Très répandue et florissante, l’industrie kenyane de sculpture sur bois contribue à la déforestation des zones boisées du fait d’une collecte sélective. Les quatre espèces les plus communément utilisées sont Dalbergia melanoxylon,Brachylaena huillensis, Combretum schumannii et Olea africana. Les sculpteurs se rendent compte de la menace que ceci pose à l’environnement et à leurs propres moyens de subsistance, et ont identifié des espèces d’arbres à croissance rapide, dont la culture est largement répandue, notamment le neem, le jacaranda, le grévilléa et le manguier, comme autres sources de matériaux.Ces espèces peuvent être récoltées sans endommager l’environnement et leur utilisation pour la sculpture sur bois génère des revenus supplémentaires pour les fermiers qui les cultivent pour leurs fruits ou à d’autres fins.Cependant, elles doivent être traitées avant d’être sculptées, et des mesures incitatives doivent être offertes aux sculpteurs pour leur faire abandonner leurs habitudes. Le WWF a lancé une campagne de sensibilisation auprès des consommateurs, afin d’encourager les touristes et les populations locales à acheter des produits fabriqués à partir de bois produit de façon écologiquement viable.Une étude est en cours sur la possibilité d’une certification qui faciliterait le changement, afin d’assurer la survie des sculpteurs et de protéger l’environnement.

Source: Cunningham 2001

En complément à une révision des politiques, des statuts juridiques et des réglementations, certains pays de la sous-région ont établi, ou sont en train d’établir, des programmes ou plans d’action forestiers, comme structures principales de régénération et d’expansion du couvert forestier. Djibouti, l’Ethiopie, l’Erythrée, le Kenya, la Somalie et l’Ouganda ont établi des critères et des indicateurs de gestion durable de la forêt via le Processus pour les zones arides d’Afrique, et certaines zones de forêt d’Ethiopie et du Kenya sont soumises à des plans de gestion. Le Burundi et le Rwanda ne sont pas encore dotés de telles mesures de gestion (les guerres et les troubles civils ayant empêché ce genre d’activités). Cependant, ces deux pays possèdent de forts pourcentages de forêts dans des zones protégées (respectivement 30 et 76 pour cent) (FAO, 2001a).
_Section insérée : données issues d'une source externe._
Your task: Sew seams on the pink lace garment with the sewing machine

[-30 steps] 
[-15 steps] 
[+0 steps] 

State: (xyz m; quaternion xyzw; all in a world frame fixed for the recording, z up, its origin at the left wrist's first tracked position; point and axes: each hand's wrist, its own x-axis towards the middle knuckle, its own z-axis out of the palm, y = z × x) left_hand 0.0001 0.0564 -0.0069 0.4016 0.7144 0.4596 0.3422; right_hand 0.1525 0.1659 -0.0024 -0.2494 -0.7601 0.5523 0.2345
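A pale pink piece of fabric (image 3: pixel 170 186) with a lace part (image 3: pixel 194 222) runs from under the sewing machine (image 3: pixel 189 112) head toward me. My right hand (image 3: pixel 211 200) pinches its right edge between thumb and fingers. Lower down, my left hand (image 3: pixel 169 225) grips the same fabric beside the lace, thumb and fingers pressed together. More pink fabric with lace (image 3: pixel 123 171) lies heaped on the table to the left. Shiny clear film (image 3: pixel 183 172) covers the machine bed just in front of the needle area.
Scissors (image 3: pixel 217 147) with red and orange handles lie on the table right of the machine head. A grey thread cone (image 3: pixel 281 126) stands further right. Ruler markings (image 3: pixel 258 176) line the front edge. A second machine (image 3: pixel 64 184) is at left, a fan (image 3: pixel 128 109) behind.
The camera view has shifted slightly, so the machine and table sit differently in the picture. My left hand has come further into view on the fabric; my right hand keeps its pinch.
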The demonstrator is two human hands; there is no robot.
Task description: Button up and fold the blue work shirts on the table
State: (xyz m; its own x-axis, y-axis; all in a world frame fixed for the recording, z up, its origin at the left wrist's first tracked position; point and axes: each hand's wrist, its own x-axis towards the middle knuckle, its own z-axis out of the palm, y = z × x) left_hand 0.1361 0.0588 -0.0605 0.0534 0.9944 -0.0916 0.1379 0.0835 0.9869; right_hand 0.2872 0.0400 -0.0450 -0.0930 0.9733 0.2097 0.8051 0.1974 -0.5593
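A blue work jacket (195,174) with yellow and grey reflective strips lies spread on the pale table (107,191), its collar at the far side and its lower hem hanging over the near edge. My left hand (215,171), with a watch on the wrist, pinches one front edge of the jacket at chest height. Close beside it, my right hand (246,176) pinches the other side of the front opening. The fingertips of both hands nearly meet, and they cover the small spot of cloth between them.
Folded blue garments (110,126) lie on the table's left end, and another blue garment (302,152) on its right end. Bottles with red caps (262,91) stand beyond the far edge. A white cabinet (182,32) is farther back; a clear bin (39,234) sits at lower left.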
Les besoins de certaines communautés kenyanes en bois de chauffage, pieux, bois de sciage, panneaux à base de bois, pulpe et papier sont en grande partie satisfaits par des efforts de reboisement et de reconstitution des forêts au niveau industriel/commercial et au niveau des ménages. Le Rwanda possède le plus vaste réseau de plantations forestières de la sous-région et ces plantations permettent de satisfaire à certains des besoins en bois d’œuvre de la population locale.